Thursday, September 11, 2008

w00t! Looks like the suicide of the American Empire will not be postponed, after all.
Wow! The BBC's web-research labs are taking The Archers to a new level.

Total respect, of course. The BBC is a major innovator in "old-media". (Aside. One reason the UK music scene is so good : 1-XTRA, a state-sponsored radio network which tracks and feeds the ever shifting fashions and inventions of London's pirate radio ecology.)

Update : of course there's a hint of SemWebishness about this (made explicit at the end of the blogpost) but nothing that stands out. The live-rolling soap format could be made to work equally well with the SynWeb, and there's no indication which they're actually using.

Sunday, September 07, 2008

Jane McGonigal: I just got rabbit-holed by my own game.

People are starting to play Superstruct!

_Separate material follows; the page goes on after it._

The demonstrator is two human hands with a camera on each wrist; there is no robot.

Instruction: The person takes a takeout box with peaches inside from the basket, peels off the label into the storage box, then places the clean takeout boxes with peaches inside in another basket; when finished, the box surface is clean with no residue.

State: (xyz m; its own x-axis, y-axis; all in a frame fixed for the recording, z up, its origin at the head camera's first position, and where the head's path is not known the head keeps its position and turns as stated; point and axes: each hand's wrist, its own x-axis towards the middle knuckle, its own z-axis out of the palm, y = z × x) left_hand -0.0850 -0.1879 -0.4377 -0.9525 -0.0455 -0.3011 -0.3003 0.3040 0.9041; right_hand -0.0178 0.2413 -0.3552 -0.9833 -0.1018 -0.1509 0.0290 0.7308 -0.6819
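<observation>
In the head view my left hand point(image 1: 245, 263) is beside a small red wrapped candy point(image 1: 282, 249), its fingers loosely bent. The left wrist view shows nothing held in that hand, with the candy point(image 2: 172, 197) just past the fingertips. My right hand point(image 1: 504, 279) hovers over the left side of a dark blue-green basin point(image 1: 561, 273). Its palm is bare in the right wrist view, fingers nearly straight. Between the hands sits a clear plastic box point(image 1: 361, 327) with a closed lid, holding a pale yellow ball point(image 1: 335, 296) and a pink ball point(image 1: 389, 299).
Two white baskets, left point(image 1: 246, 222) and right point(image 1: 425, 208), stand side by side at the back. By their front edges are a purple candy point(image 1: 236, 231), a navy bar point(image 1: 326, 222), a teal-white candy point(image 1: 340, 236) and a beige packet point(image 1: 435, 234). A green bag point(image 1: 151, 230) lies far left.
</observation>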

Even though we haven't officially launched yet. (I'm writing my first scenarios)
I really have nothing interesting to say about US presidential election but this is worth reading.

(Composing nee Blahsploitation will continue its tradition of endorsing Republican presidential candidates, believing that Obama would be a disaster for anyone who really hopes to see America mismanaged back into the stone-age.)

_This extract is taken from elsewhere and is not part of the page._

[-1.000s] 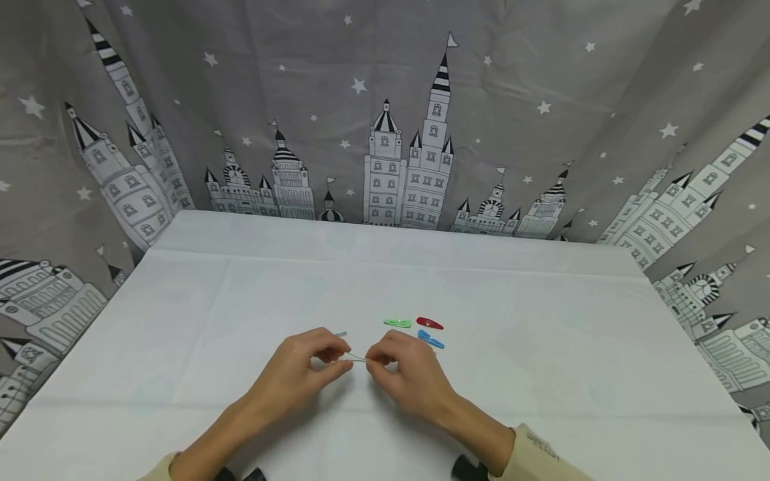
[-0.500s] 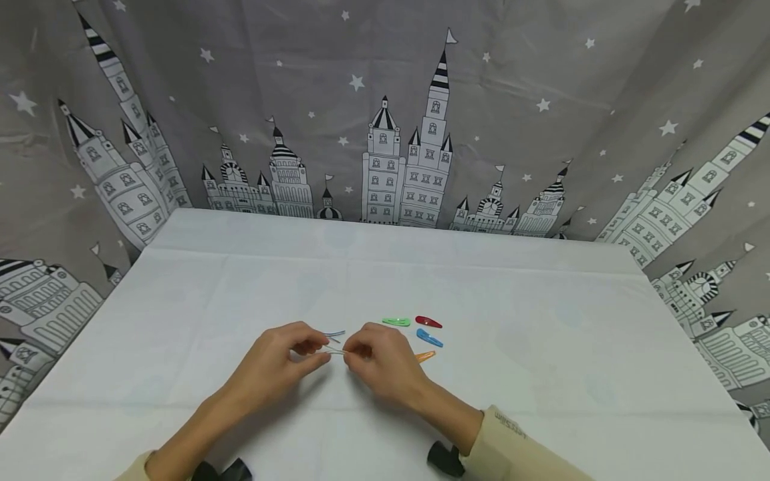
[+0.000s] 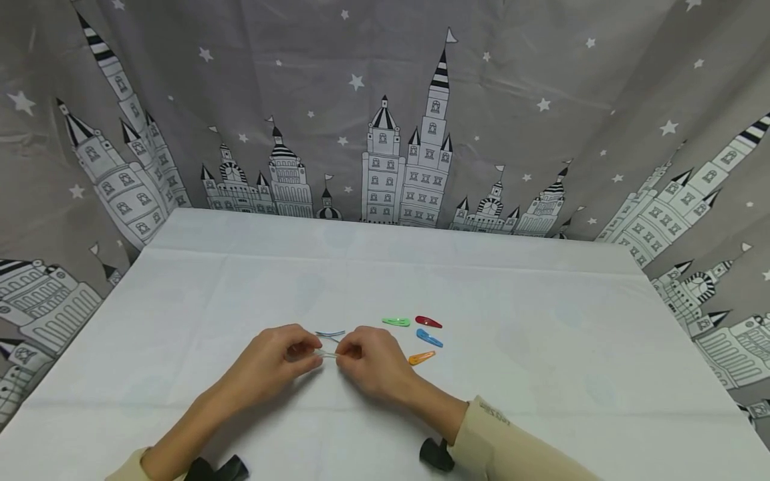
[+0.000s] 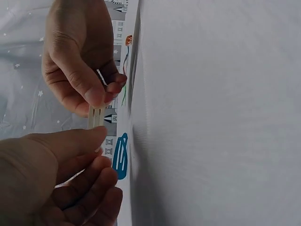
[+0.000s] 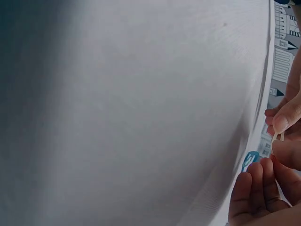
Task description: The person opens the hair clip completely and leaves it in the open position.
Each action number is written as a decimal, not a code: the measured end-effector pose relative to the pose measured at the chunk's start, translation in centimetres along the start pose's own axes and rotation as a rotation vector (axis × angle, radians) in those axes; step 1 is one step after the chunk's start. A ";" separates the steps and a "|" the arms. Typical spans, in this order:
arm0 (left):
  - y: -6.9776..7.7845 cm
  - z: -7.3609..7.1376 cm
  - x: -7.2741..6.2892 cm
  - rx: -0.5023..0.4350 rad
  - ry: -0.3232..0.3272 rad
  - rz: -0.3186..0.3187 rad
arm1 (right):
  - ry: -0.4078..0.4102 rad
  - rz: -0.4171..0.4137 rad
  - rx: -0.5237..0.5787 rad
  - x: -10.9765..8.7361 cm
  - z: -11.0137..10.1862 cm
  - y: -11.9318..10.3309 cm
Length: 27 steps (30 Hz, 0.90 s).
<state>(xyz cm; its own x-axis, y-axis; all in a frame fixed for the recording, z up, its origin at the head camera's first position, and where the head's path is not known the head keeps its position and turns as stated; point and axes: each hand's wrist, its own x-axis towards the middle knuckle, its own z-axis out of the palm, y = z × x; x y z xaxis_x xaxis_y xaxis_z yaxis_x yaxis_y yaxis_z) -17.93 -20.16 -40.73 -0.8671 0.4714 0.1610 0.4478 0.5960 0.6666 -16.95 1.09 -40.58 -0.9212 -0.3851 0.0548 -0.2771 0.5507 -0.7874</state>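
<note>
Between both hands is a pale cream snap hair clip (image 4: 96, 117), its slotted body showing in the left wrist view. My left hand (image 3: 271, 364) pinches one end between thumb and fingers. At the other end, my right hand (image 3: 377, 364) pinches it the same way, the fingertips of both hands only a short gap apart. Just beyond the hands on the white cloth lies a blue snap hair clip (image 3: 330, 333), its two parts spread apart. It also appears as a teal clip (image 4: 120, 157) beside the left fingers in the left wrist view.
Right of the hands lie a green clip (image 3: 396, 322), a red clip (image 3: 429, 322), a light blue clip (image 3: 430, 337) and an orange clip (image 3: 422, 357). A grey curtain (image 3: 511, 100) with printed castles hangs behind the white-covered table (image 3: 541, 321).
Both hands have shifted left with the cream clip between them. The orange clip and more of the spread blue clip have come into sight from behind the hands.
</note>
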 end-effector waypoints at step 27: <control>-1.4 0.3 0.3 -0.051 -0.058 -0.065 | -0.013 -0.026 -0.059 0.5 0.6 0.8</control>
<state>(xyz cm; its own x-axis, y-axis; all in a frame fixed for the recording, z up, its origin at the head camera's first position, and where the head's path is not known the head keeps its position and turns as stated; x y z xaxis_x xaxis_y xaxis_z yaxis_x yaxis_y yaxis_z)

Saturday, September 06, 2008

Propellerheads (Reason) is Swedish, Ableton and Steinberg are German, ImageLine (Fruity Loops) is Belgian ...

I'm wondering (again), why the Scandinavian (and Benelux) peoples seem to own the software synthesizer and virtual studio business. And why the Free Software alternatives (which you'd imagine would attract enthusiastic contributors) have made little headway against this bastion of proprietary software.

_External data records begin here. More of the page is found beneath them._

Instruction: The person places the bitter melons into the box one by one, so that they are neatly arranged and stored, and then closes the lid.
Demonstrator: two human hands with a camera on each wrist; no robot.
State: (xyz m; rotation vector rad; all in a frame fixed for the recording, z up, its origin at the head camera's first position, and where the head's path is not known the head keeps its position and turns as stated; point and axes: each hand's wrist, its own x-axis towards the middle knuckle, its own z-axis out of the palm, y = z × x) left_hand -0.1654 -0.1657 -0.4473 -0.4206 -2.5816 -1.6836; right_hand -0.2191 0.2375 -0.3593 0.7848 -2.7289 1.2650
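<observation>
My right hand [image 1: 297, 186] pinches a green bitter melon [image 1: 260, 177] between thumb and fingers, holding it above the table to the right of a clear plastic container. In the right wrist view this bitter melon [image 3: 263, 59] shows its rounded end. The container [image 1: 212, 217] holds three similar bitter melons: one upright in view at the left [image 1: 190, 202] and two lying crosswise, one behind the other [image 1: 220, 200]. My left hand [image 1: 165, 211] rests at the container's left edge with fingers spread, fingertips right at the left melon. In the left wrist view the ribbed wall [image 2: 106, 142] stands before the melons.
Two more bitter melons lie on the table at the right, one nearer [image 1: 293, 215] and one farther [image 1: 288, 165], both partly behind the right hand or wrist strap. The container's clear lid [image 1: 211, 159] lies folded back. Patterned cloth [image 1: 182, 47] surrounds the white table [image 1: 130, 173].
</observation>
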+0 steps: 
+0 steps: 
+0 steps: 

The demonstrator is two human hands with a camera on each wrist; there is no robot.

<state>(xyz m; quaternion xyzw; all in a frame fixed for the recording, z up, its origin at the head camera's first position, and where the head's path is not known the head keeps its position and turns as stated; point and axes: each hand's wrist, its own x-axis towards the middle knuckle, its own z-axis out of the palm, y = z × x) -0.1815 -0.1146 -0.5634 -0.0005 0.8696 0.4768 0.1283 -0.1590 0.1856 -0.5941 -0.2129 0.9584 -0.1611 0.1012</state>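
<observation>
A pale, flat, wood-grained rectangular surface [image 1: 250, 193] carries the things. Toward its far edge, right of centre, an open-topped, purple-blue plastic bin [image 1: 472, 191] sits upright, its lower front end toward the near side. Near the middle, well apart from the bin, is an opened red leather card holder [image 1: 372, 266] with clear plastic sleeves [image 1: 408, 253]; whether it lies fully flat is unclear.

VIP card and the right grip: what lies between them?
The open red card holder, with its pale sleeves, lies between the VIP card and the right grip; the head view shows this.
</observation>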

Interesting, Steinberg are actually now owned by Yamaha whereas Boston based Cakewalk (the biggest US based music-software name) are owned by Roland. So Japanese hardware companies have moved in to take over their pure-software rivals.

Bonus question : what became of great British hope SSEYO?

Sunday, August 31, 2008

Monday, August 25, 2008

Save your rubbish for a year?
Cringely has an interesting metric for assessing countries' network economy investment and predicting their future : count the Cisco certified engineers.


Looking 30 years into the future I think it is clear that the regional leaders will be China and Korea, NOT India and Japan.

Sunday, August 17, 2008

Oli asks wrt Superstruct :


Have I missed something?

It looks like this 'massively multiplayer' game is basically a themed blog where people 'play' by playfully imagining the future.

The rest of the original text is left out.